Perhaps I take it further than most people with the positive training phase - but I've found that the further out I try to push correction, the more I realize that what I THOUGHT the dog knew wasn't something he ACTUALLY knew, and clarifying it in his mind (positively) was all that was needed to gain compliance.


----------



## Anne Vaini (Mar 15, 2007)

If the dog repeats it 80% of the time it is learned.

But finding out if the dog actually understands the behavior (in the way that you do) is different.


----------



## Emilio Rodriguez (Jan 16, 2009)

Rod Roberts said:


> How do you know when a dog has a true understanding of a required task?


Depends on what you mean by task. If we're talking about a simple obedience exercise; strangely enough one of the first clear indications is when the dog chooses to do the opposite. For example the place command. The dog has demonstrated some understanding responding to the command correctly a few times. Then at one point you tell him and instead he takes off in another direction. At this point it's clear that he understands what you want to the extent that he knows he'd rather not do it. From there it's just a few corrections to make him reliable.
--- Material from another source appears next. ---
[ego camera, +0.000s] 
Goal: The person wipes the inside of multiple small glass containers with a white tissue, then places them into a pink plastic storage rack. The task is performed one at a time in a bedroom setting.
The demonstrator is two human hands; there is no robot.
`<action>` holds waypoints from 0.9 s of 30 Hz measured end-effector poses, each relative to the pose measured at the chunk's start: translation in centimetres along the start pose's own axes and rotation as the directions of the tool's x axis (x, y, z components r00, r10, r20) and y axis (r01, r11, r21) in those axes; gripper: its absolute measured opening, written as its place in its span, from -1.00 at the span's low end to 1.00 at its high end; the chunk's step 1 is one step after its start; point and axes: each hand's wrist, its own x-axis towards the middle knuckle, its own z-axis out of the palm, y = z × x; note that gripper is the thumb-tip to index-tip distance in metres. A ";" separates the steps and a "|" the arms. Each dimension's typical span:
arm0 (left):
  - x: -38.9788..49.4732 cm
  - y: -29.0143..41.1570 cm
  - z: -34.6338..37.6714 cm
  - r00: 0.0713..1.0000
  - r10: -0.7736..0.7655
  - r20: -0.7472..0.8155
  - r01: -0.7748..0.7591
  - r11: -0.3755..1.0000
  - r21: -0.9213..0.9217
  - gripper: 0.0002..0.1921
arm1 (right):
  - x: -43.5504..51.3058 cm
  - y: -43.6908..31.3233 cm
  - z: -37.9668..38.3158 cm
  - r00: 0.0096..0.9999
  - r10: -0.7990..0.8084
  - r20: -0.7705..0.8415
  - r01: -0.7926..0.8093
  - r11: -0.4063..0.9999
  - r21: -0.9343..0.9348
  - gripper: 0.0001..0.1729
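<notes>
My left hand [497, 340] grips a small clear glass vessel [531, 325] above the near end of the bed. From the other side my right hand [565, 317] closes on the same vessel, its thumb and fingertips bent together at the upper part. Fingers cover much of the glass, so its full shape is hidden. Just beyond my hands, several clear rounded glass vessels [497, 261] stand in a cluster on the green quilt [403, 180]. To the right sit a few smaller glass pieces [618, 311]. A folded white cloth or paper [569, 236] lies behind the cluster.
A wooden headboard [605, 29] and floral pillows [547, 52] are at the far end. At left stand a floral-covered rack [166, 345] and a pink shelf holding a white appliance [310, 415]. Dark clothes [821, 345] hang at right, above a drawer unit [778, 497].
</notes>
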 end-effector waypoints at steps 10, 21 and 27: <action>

This is to be distinguished from the situation where the dog is truly confused and just wants to avoid the whole situation. Part of being good at obedience training is reading the dog. Dogs are very good sometimes at feigning confusion. You only become aware of how much BS they were feeding you by executing a well timed and appropriate correction. It's like night and day. Having dealt with some head cases in the past I really like to give all dogs the benefit of the doubt and more repetition to be on the safe side. When you're stuck in this mode working with an intelligent dog with good nerves it's really amusing and funny when by accident you rediscover how much the dog really understood already.


----------



## Anne Vaini (Mar 15, 2007)

Emilio Rodriguez said:


> Dogs are very good sometimes at feigning confusion. You only become aware of how much BS they were feeding you by executing a well timed and appropriate correction. It's like night and day. Having dealt with some head cases in the past I really like to give all dogs the benefit of the doubt and more repetition to be on the safe side. When you're stuck in this mode working with an intelligent stable dog it's really amusing and funny when by accident you rediscover how much the dog really understood already.
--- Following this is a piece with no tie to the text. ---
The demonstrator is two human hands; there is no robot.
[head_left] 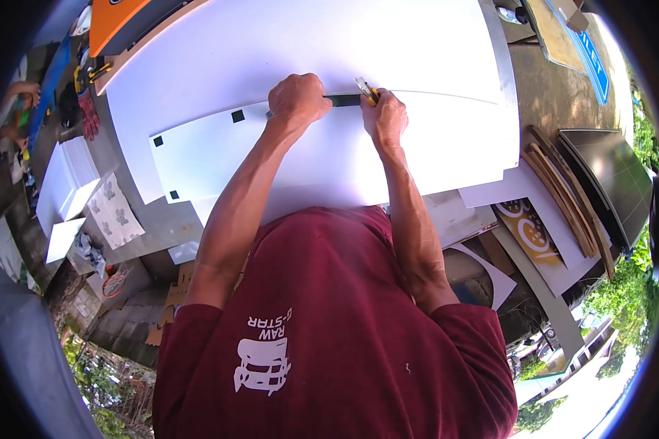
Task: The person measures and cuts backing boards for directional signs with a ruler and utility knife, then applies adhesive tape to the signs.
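Head view shows my right hand [388,117] gripping a yellow utility knife [371,94], my left hand [299,99] closed on a dark strip [345,101].

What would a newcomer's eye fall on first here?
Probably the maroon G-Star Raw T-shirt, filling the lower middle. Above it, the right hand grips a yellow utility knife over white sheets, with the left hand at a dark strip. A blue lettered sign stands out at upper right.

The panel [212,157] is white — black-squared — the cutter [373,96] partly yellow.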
I snapped at a dog yesterday. The ****er was playing me. He heard my nasty tone of voice and immediately complied. WTF. :twisted: He's not as dumb as he acts.


----------



## David Frost (Mar 29, 2006)

All of our tasks are criterion based. Each task is broken down into learning objectives (teaching steps) that lead to the terminal objective (complete task). The dog must perform the required learning objective X number of time, consecutively, without error. Each learning objective has a requirement attached. The criterion check is conducted the day after the criterion has been reached. 

DFrost


----------



## Bob Scott (Mar 30, 2006)

Consistant, correct behaviour under different situations. 
With marker training in particular, nubys often teach the sit, for instance, while the dog is in front of them and get beautiful results. It doesn't take long for the dog to default to this position whenever it hears the command. 
When the dog can do a behaviour with the handler's back turned, at their side, in front, in a different area, at different distances from the handler, with new distractions it's a pretty good bet the dog is at least starting to understand. 
As handlers we can still screw up the best of them with something wierd.


----------



## Rod Roberts (Nov 7, 2007)

Hi Guys

For me the criteria for true understanding is when a dog completes even quite a complex task (complex by the dogs standards, possibly a multi choice exercise) almost 100% of the time regardless of major distraction or the task being required completely out of any normal context.

Rod


----------